The tunnels tighten, then open again into the chamber that houses The Ember Vein.

It glows in the dark like a wound in the world.

Black earth splits in a jagged line across the cavern floor and walls, shot through with molten ember—veins of living fire pulsing in time with a heartbeat that is not quite mine, not quite Nightfall’s.

Somewhere between.

The lifeblood of the realm.

Dagan stands closest to the seam, one hand braced on the stone, eyes closed, his brow drawn with concentration.

He looks like the pillar he is—broad, immovable, carved out of mountain and stubbornness.

When he finally opens his eyes, they are rimmed with fatigue.

“I have remained here the whole of the night,” he rumbles, voice deep enough to vibrate the air. “The stone has whispered of many things—pressure changes, shifts in heat, tremors along the outer tunnels—but none of them bear the mark of the SoulTakers. I feel no progress. No tunneling. No advance through the ground toward the Vein.”

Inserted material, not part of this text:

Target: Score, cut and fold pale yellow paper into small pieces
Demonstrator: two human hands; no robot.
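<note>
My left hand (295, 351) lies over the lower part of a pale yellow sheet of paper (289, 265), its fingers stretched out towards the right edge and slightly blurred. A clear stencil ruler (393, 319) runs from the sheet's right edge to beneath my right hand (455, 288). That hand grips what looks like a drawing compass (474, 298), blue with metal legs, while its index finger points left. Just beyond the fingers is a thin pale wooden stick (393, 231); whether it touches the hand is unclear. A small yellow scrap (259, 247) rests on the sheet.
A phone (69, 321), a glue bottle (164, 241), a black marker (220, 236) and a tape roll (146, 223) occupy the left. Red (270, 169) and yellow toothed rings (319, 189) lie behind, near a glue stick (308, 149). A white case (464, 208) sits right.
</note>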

His shoulders sag a fraction and I frown.

Dagan exhausted is not a sight I enjoy.

“They may not be under us,” Kael says quietly, gaze fixed on the glowing ore. “But they will try again. The Ember Vein is too great a prize.”

“I will not leave it unprotected,” I growl.

“Of course not,” Alaric answers, stepping closer, illusions simmering low around him like banked lightning. “Then we do what should have been done from the start. We reinforce the old wards. Together.”

I taste the word.

Together.

I incline my head.

“So be it.”

At the far side of the chamber, near the mouth of the main access tunnel, Grier hovers—too close for my liking.

His posture is appropriately deferential, but his beady eyes keep flicking between us and the ore like a dog torn between awe and avarice.